Num desses dias em que você tem um daqueles surtos de organizar prateleiras e armários, encontra uma caixa. Nela estão documentos, fotos e objetos do seu falecido pai. Um quebra-cabeças vai sendo montado na sua mente, relembrando as manias, valores, momentos, sentimentos. Você já tem quase trinta anos e nos cinco minutos diante da caixa aberta reviveu mais de vinte.
O nosso tempo, este aqui e agora, tem uma realidade efetiva, mas quando o usamos para lembrar ou esperar, ele se encolhe ou se estica drasticamente. Diante da caixa de memórias, dentro de um livro, imerso em um filme, recuperando-se de uma doença, com saudade, esperando quem partiu. Quantos tempos diferentes transcorrem dentro da mesmas cartesianas horas.
Diante da caixa, você se dá conta de como seu pai perdeu tempo com preocupações que não mereciam aquela energia, um misto de saudade e arrependimento acontece, por não ter sido mais presente e mais insistente em ajudá-lo a usar melhor o lapso de vida que lhe coube.
Então você pensa que tem sorte por ainda não ter nem trinta anos e ter encontrado essa caixa. Com sua vida será diferente, não se deixará levar por bobagens, não perderá tempo com pessoas rasas e mal intencionadas. Degustará seu tempo a cada gole, por honra ao pai e por consciência. Tampa a caixa e a coloca de volta, exatamente no lugar que ela protegeu da poeira. Este pedaço de tempo aprisionado não pode ser submetido à adulterações profanas.

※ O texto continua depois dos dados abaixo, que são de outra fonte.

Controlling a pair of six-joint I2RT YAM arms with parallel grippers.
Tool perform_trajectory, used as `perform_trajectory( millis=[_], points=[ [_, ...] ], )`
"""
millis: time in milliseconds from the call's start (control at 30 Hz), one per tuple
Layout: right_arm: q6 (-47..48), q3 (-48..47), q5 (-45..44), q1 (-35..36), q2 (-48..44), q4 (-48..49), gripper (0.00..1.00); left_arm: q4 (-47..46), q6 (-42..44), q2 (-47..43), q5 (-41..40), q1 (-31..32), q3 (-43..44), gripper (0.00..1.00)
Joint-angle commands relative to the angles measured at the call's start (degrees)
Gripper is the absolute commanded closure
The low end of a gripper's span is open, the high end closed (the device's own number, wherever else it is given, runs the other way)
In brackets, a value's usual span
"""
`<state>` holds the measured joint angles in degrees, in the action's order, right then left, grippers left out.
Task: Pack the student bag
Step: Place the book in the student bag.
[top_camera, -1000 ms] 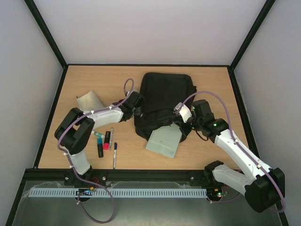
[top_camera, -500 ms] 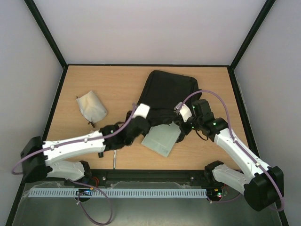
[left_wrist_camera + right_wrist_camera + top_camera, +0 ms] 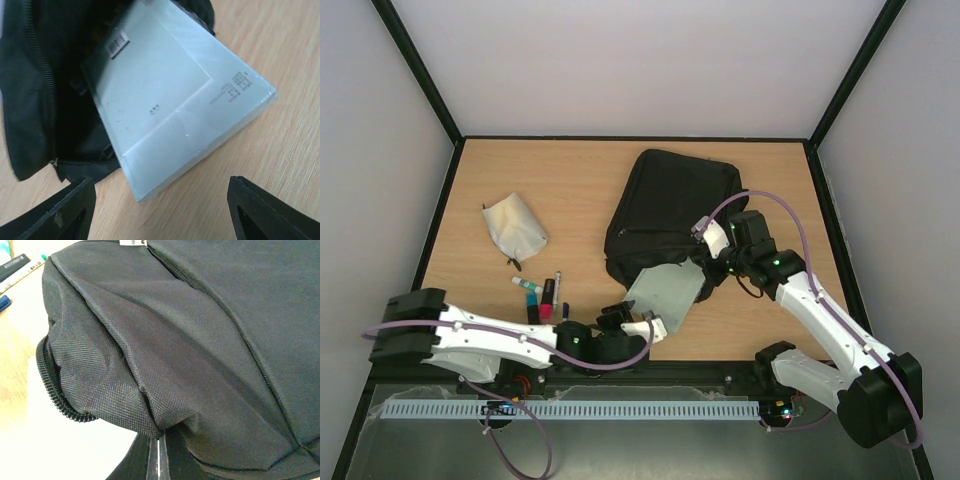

E vai para a vida! Essa mesma que sabe muito bem como diluir momentos e os tornar insípidos. Você tem que ganhar a vida enquanto a perde. De vez em quando, lembra do pai, quando vê um velho de olhar cansado. E esquece, pois a vida e o tempo efetivos é só à frente que se impõem. Quem vive só de reminiscências acaba sepultado nelas. Você segue! Tem que seguir. Fica contente quando lembra de lembrar que está aproveitando o momento, quando sente o gosto da comida, quando responde de forma não automática a um filho, quando tira os olhos da tela, os dedos do teclado e a mente de qualquer coisa importante para, efetivamente, ter um contato que pode ser chamado de humano. Quantas vezes não se deu conta de estar no piloto automático? E por isso ele é tão eficiente: ao percebê-lo, desliga-se o automático. O automático não quer percepção ou questionamento, ele quer vazão.
Estamos, eu e você, fazendo de novo aquela mágica de alongar o tempo, vivendo anos, quiçá décadas no breve instante dessas letras. Não se preocupe, logo logo voltaremos ao hábito de encolhê-lo.
Agora você já tem quase cinquenta e cinco anos e está diante daquela velha caixa. Há muito pó e medo de abri-la. Sabe-se lá que memórias e sentimentos o tempo ali de dentro está à espreita para tomar de assalto.